A turnê sul-americana do primeiro-ministro alemão, Olaf Scholz, na semana passada, representou mais do que um trivial passo diplomático entre chefes de Estado. Significou um salto histórico na retomada das negociações de acordo de livre comércio entre o Mercosul e a União Europeia (UE), congeladas desde fevereiro de 2021 sob os escândalos ambientais do governo Bolsonaro. Líder da maior economia da Europa e pilar de sustentação da Zona do Euro, o chanceler garantiu ao presidente Luiz Inácio Lula da Silva que a união dos dois blocos comerciais voltou à pauta de prioridades do Parlamento Europeu e será debatido com agilidade. “O acordo da União Europeia com o Mercosul tem importância essencial”, disse Scholz. “Nosso objetivo é chegar a uma conclusão rápida [de integração].”

Antes de se encontrar com Lula, o líder do governo alemão esteve com os presidentes Alberto Fernández, em Buenos Aires, e Gabriel Boric, em Santiago. O interesse dos europeus de estreitar relações com o Brasil e seus vizinhos tem duas razões principais: ambiental e agropecuária. Embora sejam setores interrelacionados, a Europa busca alternativas à dependência da Rússia e da Ucrânia para alimentos e energia. Essas prioridades ficam mais evidentes quando se confrontam os números de Mercosul e União Europeia. Enquanto a primeiro é formado por 288,5 milhões de pessoas e poucos membros ativos (Argentina, Brasil, Paraguai e Uruguai — além da Venezuela, suspensa desde 2016), o bloco europeu tem 511 milhões de habitantes e 27 países. Isso sem falar no abismo de riqueza. Pelos dados do Banco Mundial, o PIB per capita da UE foi de US$ 24,2 mil em 2021, no Mercosul ficou em US$ 12,3 mil (ver quadro ao lado).
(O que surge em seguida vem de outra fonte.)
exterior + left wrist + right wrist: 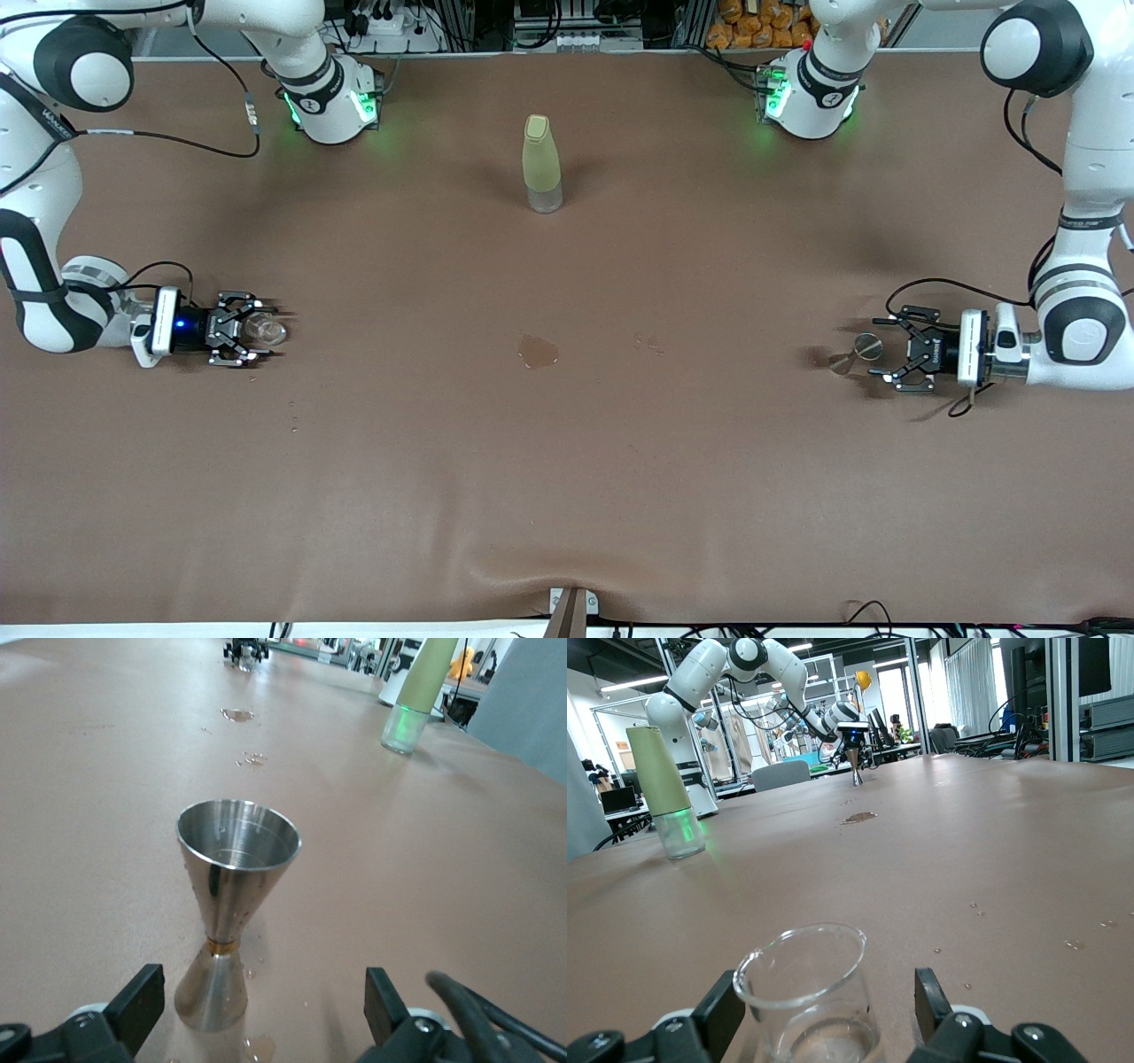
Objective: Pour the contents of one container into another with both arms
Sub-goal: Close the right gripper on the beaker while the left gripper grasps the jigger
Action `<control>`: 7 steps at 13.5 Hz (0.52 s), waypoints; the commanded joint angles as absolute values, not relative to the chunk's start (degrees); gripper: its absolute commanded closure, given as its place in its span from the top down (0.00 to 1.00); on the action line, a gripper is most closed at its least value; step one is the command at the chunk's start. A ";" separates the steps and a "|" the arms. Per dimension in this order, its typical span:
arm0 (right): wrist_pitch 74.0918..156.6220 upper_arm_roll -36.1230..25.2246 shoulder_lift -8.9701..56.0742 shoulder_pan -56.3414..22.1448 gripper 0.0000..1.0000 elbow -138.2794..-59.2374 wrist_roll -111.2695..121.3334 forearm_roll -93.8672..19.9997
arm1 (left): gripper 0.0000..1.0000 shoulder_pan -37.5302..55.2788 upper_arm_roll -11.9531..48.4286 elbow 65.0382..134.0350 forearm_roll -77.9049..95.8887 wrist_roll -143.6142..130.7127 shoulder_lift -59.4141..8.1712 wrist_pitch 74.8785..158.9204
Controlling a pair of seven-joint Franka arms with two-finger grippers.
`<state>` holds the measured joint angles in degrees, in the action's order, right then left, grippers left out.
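The tiny clear glass cup stands on the brown table toward the right arm's end, a little clear liquid in its bottom. My right gripper is low at the table with the cup between its fingers. One finger is close against the cup and a gap shows at the other, so it is open. The small metal cup stands upright toward the left arm's end. My left gripper is open around its base, touching nothing.
A tall yellow-green bottle stands mid-table near the robots' bases. A small puddle and drops wet the cloth between the two cups. More drops lie around the metal cup's base.
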<state>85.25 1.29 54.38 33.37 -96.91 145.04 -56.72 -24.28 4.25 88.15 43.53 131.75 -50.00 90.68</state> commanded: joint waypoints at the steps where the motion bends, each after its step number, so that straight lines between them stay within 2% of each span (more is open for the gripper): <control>1: 84.38 1.23 55.37 33.22 0.69 -95.71 145.81 -57.92 | 1.00 -24.70 4.48 87.89 46.57 133.07 -51.06 89.65; 5: 84.29 1.23 55.28 33.84 0.70 -95.54 145.72 -57.92 | 1.00 -24.26 4.66 87.98 49.91 133.42 -51.77 89.21; 7: 82.89 1.23 55.28 33.75 0.76 -95.80 145.46 -58.01 | 1.00 -24.00 4.66 87.89 50.45 133.85 -52.03 89.21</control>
Embora os números sejam contrastantes, Scholz não escondeu suas segundas intenções ambientais com o bloco sul-americano. Ao lado do chanceler, na segunda-feira (30), a ministra da Cooperação Econômica e Desenvolvimento da Alemanha, Svenja Schulze, anunciou uma doação da ordem de 200 milhões de euros (pouco mais de R$ 1 bilhão) para projetos de conservação de florestas e contenção de mudanças climáticas nos primeiros 100 dias do governo Lula 3. De acordo com Marina Silva, ministra do Meio Ambiente e Mudança Climática, parte desse recurso será usado para o combate à fome do povo yanomami.
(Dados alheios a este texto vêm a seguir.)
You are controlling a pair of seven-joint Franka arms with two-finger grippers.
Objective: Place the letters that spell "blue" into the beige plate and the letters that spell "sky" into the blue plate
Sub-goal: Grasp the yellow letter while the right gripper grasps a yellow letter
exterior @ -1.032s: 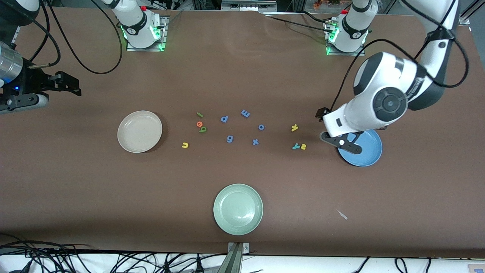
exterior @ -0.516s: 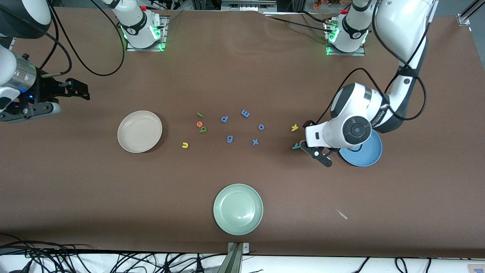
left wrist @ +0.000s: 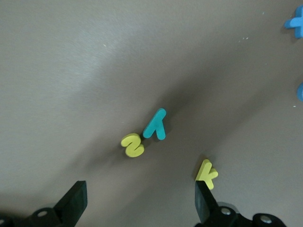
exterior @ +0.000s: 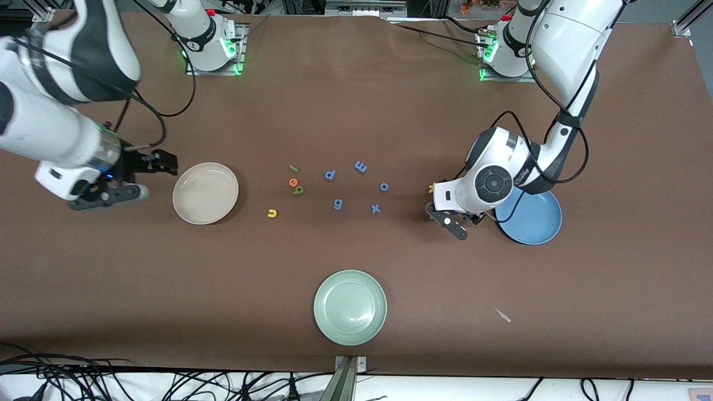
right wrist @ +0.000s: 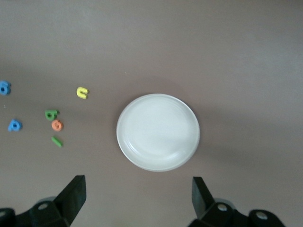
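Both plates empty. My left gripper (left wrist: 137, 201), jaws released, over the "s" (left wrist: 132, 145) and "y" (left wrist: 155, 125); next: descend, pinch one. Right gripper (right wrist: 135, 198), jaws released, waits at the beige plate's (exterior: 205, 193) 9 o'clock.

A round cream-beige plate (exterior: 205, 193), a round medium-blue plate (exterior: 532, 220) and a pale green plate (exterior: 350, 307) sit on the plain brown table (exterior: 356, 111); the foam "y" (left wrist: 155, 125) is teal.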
Além do ressurgimento dos acordos para proteção da Amazônia, a sintonia entre Scholz e Lula pode ajudar a solucionar problemas crônicos do Mercosul, segundo o professor de economia do Ibmec José Niemeyer. Para ele, ao ter mais competidores externos, os países que integram o Mercosul terão de buscar mais diálogo e eficiência. “As crises enfrentadas pelo bloco mostram que o Mercosul é um acordo aduaneiro e alfandegário imperfeito, sem respeito à Tarifa Externa Comum (TEC) e com muitos conflitos entre Brasil e Argentina”, disse. “Sob o governo Lula, o Mercosul será fortalecido e resgatará seu propósito inicial de integração regional.”

A urgência do Brasil em tirar do papel o acordo de livre comércio entre os dois blocos aumenta à medida que nanicos, como Uruguai e Paraguai, buscam alternativas comerciais com outros países. O Uruguai tenta há dois anos assinar um acordo bilateral com China, por fora do Mercosul — o que representaria uma desintegração regional. Já o Paraguai conseguiu concluir um acordo, incluindo alguns setores do Mercosul, com Singapura. Só no ano passado, o intercâmbio entre Singapura e os países-membros do Mercosul movimentou cerca de US$ 7 bilhões. Parece pouco, mas é muito pelo simbolismo. Se Uruguai e Paraguai conseguem costurar acordos por fora, sem a União a Europeia o Mercosul está com o futuro ameaçado.